■ PROBLEM STATEMENT
Gather all lines from the material that contain the word "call".

[SUPPLIED MATERIAL]

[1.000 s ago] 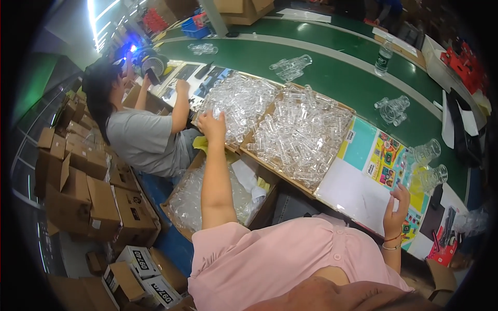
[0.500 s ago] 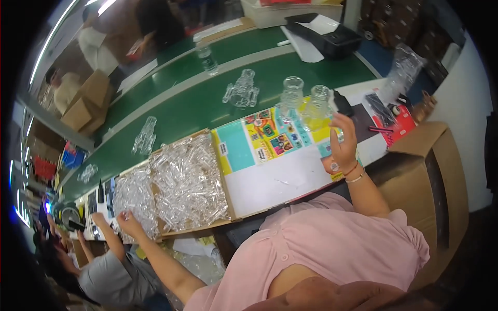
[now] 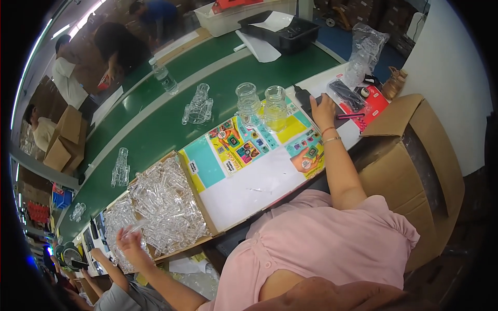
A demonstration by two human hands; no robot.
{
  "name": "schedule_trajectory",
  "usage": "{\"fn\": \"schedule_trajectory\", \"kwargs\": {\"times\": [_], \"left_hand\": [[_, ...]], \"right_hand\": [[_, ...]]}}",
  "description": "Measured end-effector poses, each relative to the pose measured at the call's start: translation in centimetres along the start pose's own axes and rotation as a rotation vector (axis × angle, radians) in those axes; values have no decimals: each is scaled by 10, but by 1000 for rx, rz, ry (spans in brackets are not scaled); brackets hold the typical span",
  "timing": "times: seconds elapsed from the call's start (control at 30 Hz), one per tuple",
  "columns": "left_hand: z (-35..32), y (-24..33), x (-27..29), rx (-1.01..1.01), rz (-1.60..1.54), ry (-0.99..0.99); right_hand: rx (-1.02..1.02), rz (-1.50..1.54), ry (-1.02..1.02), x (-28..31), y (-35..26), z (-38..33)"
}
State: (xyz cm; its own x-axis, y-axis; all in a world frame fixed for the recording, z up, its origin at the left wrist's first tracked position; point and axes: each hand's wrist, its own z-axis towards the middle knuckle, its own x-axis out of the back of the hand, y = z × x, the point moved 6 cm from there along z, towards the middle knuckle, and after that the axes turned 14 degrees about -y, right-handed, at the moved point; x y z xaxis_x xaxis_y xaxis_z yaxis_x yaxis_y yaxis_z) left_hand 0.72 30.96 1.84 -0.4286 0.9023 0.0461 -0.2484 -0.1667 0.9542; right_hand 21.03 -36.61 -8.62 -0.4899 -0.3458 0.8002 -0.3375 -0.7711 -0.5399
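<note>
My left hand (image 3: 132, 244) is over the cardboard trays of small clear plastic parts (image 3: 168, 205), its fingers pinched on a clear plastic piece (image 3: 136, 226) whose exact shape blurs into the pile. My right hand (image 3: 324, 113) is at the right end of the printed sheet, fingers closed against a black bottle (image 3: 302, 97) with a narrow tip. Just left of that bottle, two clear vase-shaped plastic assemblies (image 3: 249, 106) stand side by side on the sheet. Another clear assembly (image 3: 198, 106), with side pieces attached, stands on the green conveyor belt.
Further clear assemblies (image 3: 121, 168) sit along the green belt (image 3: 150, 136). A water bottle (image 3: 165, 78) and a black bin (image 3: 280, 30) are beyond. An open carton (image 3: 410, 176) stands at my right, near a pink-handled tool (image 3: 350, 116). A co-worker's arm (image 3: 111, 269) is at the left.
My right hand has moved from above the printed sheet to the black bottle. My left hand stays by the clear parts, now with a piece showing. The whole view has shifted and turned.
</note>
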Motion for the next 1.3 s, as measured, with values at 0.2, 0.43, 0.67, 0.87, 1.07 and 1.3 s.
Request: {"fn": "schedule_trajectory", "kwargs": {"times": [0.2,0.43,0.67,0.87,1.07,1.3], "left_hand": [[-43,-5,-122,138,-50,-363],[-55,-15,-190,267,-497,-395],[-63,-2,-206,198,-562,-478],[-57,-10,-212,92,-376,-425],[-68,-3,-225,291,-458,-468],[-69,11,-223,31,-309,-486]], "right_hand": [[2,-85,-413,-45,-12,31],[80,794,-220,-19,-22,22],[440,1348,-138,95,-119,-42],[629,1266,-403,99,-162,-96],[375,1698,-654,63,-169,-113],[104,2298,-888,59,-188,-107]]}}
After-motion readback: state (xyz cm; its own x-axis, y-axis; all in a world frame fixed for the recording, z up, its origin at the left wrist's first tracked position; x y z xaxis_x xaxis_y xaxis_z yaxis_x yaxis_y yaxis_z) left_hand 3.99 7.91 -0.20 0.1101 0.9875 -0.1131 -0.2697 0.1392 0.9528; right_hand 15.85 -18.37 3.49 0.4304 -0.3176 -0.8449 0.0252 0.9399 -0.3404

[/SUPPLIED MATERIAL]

■ ANSWER SPACE
  "description": "Measured end-effector poses, each relative to the pose measured at the call's start: translation in centimetres along the start pose's own axes and rotation as a rotation vector (axis × angle, radians) in those axes; values have no decimals: each is scaled by 10, but by 1000 for rx, rz, ry (spans in brackets are not scaled); brackets hold the typical span",
  "timing": "times: seconds elapsed from the call's start (control at 30 Hz), one per tuple",

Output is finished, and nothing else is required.